Le combat pour éradiquer la violence conjugale est loin d’être gagné. Une femme sur quatre en sera victime durant sa vie. Une triste statistique qui concerne aussi la région, selon des intervenants du milieu.

En tout, 120 dossiers concernant la violence conjugale ont été ouverts à la Régie intermunicipale de police Richelieu−Saint-Laurent en 2011-2012, dans les cinq principales villes du territoire.

« Toutes les formes de violence sont présentes. Souvent, les femmes vont vivre plusieurs formes de contrôle. Il a toujours de la violence psychologique, quand il y a des actes physiques, car c’est la violence psychologique qui prépare la première claque », mentionne Céline Coulombe, coordonnatrice à la maison d’hébergement La Clé sur la porte de Saint-Hyacinthe.

Cette intervenante de premier ordre reçoit les femmes violentées de la Vallée-du-Richelieu dans la résidence dont l’adresse est tenue secrète. Mme Coulombe a accueilli 83 femmes et 73 enfants en 2012. Une situation qui ne surprend pas le sergent Pierre Tremblay, responsable des communications à la Régie.

« La violence conjugale existe chez les jeunes, mais est beaucoup plus présente chez les couples ensemble depuis un certain temps. Il y a donc souvent la présence d’enfants dans les dossiers. »

Les données de la police démentissent également le préjugé voulant que les cas de violence conjugale touchent davantage les familles à faible revenu. Sur les 55 dossiers ouverts en 2012, 36 cas ont eu lieu dans des maisons, contre 16 dans des logements.

« La violence conjugale traverse toutes les classes sociales. On voit les couples avec de belles grandes maisons, des autos, etc. Ils sont impliqués dans plusieurs causes, mais on serait étonné de voir ce qui se passe quand la porte de la maison se referme », indique Catherine Veronneau, organisatrice communautaire au Centre de femmes l’Essentielle, à Beloeil.

Cet établissement situé sur la rue Brillon aide environ 500 femmes annuellement pour différents problèmes, dont la violence. Puisqu’il n’y a pas de maison d’hébergement sur le territoire, une intervenante de la Clé sous la porte vient chaque semaine. Cette visite est précieuse pour Mme Veronneau, puisque ces femmes vivent souvent de la violence économique qui limite leurs déplacements.

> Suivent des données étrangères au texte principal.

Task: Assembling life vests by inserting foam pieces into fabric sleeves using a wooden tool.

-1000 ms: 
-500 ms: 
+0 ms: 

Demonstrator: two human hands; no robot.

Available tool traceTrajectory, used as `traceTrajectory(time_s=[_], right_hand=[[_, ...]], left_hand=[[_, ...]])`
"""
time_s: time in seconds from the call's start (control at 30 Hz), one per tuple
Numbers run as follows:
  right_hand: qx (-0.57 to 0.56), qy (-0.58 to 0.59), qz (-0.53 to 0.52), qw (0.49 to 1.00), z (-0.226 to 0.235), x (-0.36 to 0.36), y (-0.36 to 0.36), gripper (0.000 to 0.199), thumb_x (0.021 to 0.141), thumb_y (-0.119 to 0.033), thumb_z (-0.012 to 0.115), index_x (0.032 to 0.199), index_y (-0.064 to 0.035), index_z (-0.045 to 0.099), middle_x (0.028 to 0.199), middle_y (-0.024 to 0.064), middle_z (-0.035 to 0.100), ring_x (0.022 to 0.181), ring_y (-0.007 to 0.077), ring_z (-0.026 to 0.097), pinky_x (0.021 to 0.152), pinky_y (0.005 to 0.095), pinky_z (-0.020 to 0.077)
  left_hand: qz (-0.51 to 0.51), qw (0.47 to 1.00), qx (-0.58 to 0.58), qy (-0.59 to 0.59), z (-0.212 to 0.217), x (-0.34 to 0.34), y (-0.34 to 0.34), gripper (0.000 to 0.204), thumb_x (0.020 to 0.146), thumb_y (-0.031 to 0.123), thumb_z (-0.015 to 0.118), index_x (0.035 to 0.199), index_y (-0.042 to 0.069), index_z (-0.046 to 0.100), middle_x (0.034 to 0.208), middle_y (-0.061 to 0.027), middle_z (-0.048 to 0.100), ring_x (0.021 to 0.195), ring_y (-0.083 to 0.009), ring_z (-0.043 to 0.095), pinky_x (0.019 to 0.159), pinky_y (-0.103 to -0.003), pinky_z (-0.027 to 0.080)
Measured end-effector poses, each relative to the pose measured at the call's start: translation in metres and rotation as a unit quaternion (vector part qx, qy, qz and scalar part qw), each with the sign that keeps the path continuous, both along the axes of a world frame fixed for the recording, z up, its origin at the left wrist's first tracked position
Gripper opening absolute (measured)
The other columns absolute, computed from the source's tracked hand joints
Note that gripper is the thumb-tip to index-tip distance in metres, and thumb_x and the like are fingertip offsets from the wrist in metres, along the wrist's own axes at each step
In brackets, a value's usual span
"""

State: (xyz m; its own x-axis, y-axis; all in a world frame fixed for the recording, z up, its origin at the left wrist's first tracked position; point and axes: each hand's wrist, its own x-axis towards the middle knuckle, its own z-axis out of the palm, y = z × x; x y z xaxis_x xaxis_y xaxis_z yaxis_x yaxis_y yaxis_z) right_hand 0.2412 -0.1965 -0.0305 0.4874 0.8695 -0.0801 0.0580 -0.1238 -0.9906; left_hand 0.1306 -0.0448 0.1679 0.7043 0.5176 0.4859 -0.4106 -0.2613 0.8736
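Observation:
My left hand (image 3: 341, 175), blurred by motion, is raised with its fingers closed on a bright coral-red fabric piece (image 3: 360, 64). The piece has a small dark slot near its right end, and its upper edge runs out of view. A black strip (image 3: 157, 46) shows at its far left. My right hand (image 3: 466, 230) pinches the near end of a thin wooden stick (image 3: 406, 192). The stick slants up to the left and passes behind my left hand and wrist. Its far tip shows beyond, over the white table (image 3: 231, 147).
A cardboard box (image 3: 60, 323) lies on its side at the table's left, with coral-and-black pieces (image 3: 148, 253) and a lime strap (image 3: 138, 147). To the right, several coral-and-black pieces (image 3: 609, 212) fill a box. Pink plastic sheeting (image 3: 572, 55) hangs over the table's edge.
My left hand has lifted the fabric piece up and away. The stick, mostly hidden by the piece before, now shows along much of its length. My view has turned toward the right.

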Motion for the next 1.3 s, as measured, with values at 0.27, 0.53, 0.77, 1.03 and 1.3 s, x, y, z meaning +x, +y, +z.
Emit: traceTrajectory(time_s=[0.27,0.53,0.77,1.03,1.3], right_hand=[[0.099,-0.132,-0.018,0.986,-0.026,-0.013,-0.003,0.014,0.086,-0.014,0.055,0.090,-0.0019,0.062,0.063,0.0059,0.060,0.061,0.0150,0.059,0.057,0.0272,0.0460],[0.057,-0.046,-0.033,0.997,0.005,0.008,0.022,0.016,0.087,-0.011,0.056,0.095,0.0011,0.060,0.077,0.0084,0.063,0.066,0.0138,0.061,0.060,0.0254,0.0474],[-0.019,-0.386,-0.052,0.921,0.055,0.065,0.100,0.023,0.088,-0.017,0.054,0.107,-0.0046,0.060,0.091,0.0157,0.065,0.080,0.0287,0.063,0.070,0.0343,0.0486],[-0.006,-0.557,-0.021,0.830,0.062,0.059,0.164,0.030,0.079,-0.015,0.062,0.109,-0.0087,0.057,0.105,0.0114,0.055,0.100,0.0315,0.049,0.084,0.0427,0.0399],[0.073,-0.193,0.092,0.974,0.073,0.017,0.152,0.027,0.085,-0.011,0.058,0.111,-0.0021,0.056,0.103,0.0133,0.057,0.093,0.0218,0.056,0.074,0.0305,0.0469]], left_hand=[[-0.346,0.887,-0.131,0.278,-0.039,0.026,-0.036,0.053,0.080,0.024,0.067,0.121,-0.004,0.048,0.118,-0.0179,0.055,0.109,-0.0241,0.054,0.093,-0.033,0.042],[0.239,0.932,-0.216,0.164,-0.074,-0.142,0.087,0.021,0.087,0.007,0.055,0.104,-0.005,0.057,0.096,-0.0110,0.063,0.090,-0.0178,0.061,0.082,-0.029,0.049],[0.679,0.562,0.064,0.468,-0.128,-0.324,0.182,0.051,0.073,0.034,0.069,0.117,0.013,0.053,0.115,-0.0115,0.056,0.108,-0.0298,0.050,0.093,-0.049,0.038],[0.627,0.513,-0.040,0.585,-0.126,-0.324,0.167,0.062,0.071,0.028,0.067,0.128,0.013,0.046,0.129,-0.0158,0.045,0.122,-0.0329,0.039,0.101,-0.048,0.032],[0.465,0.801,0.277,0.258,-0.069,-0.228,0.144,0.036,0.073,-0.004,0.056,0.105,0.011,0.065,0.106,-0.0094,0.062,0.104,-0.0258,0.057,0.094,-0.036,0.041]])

« Ce n’est pas une perte de contrôle du conjoint, mais une prise de contrôle sur elle. » Catherine Veronneau, organisatrice communautaire au Centre de femmes l’Essentielle

« Cette forme de violence est très contrôlante, car les femmes ne peuvent pas travailler. Elles n’amassent donc pas leur propre argent et n’ont souvent pas de voiture. Le conjoint contrôle ainsi leurs déplacements. C’est un cercle vicieux qui crée de l’isolement. Rendues à la retraite, les femmes doivent toujours quémander de l'argent, car elles n’ont pas de fonds de pension. Les services doivent donc être accessibles localement. »

Une question de contrôle

Le contrôle de l’homme sur la femme est un élément central dans la problématique de la violence conjugale selon les deux intervenantes.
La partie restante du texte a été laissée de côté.